このまま「むなしい投球」が続のか。
ニューヨーク・メッツ傘下3Aシラキュースでプレーする藤浪晋太郎が現地時間の9月8日、本拠地でのヤンキース傘下3Aスクラントン戦で、3-7と4点ビハインドの9回に登板。2回を投げて無安打1奪三振で無失点と好投した。
2イニングともに3者凡退で、この試合を含めて3試合連続でのパーフェクト投球となり、8試合連続無失点を継続している。今季の3Aでの通算防御率は5.46にまで向上したが、今のところメッツからは声がかからない状況だ。

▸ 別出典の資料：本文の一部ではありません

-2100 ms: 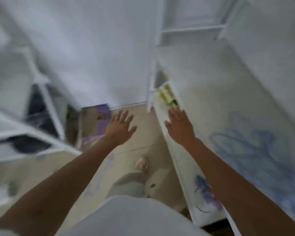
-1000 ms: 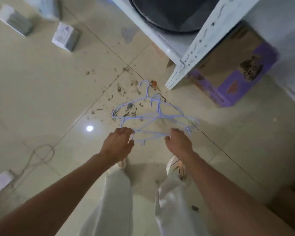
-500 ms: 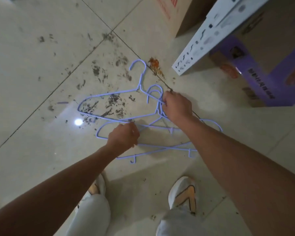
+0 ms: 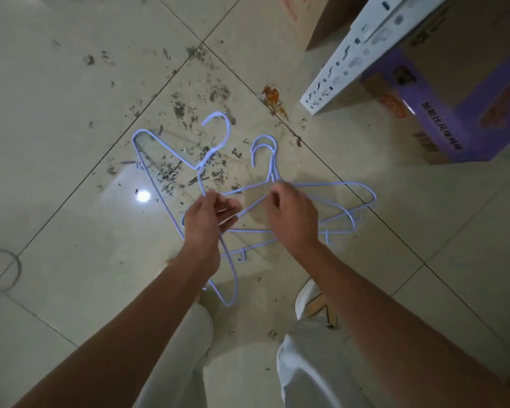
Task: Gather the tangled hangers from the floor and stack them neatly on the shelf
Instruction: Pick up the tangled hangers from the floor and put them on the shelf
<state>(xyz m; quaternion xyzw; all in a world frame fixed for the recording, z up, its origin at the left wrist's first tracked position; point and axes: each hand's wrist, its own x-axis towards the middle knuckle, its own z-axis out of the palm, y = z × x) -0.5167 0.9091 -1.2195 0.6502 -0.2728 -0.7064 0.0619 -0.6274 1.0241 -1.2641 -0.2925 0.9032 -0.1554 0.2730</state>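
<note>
1. The tangled hangers [image 4: 277, 201] are lying on the tiled floor [image 4: 56, 98], around a grout line crossing in the middle of it and just ahead of the person's shoes; they are being worked apart by both hands.
2. One hanger [image 4: 171, 154] is being gripped by the left hand [image 4: 206, 222], closed around its wire just below the hook; it is being tilted up and away, probably so that it is drawn free of the rest.
3. The other hangers are being pinched at the neck under their paired hooks by the right hand [image 4: 292, 216], apparently so that the pile is being kept down and together while the first is being pulled out.
4. Their wide bars are being left spread towards the right, touching the floor.
5. Open floor is being offered on the left and at the near edge, strewn only with dark debris [image 4: 189, 113], so room for swinging a hanger clear seems ample there.
6. The right is being crowded by the white perforated shelf post [image 4: 351, 63] and the purple box [image 4: 454, 119], both well apart from the pile.
</note>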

メッツは残り20試合を切った時点で、ナ・リーグでプレーオフ圏内の3位争いを演じており、今後は1試合1試合が重要になってくる。現在は好調だが、投げさせてみなければわからない藤浪を使う余裕は、チームにはないのだ。長年メジャーリーグを取材するスポーツライターは、次のように話す。

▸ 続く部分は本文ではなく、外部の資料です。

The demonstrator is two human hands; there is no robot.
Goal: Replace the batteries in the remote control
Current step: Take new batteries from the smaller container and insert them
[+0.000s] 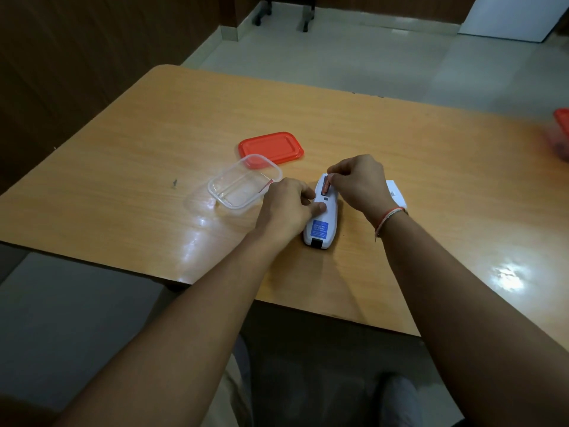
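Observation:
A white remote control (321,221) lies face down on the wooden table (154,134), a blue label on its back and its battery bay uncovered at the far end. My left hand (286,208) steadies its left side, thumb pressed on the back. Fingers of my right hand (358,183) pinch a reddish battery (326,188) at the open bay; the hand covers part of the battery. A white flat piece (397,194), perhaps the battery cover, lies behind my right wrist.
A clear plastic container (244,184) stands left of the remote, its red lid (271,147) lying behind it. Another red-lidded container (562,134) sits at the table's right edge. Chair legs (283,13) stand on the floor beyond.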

「もう藤浪の評価は決まってしまっていますからね。少しでも戦力になると判断していれば、もっと緊迫した場面で使うはず。もはや3Aでも敗戦処理、人数会わせ扱いといえます。メッツとしては、藤浪よりも故障者リスト(IL)入りしている投手を前倒ししてメジャーに上げる方針を固めているようです」
それが左ふくらはぎ肉離れのため、7月下旬からIL入りしている千賀滉大だというのだ。千賀はレギュラーシーズン中の復帰は絶望的とみられていたが、すでに軽い投球練習を再開。100%の状態に戻らない状態でもチームのために、
「残り5試合で戻れるか、戻れないか。戻れるように最大限の努力をしていきたいなと思います」
と早期復帰へ意欲を示している。
藤浪は最近の好投に気を良くしたのか、自らのインスタグラムに「皿ブレッド」というキャプションを付け、皿の上に1枚の食パンを乗せたダジャレ写真を掲載した。だが本来なら来季もアメリカでプレーするためには、少しでも必死さをアピールしなくてはいけない時期。とてもSNSでふざけている状況にはないはずだ。前出のスポーツライターも眉をひろめるしかない。
「もうすぐ3Aのシーズンが終わるし、今のままならメッツでの契約延長はない。他球団が手を出すとは思えないのに、SNSで遊んでいる場合ではない」
大阪桐蔭高校時代は大谷翔平のライバルと呼ばれ、順風満帆な野球人生を送っていたのも今や昔。これでアメリカ挑戦が終わってしまうのでは、寂しすぎる。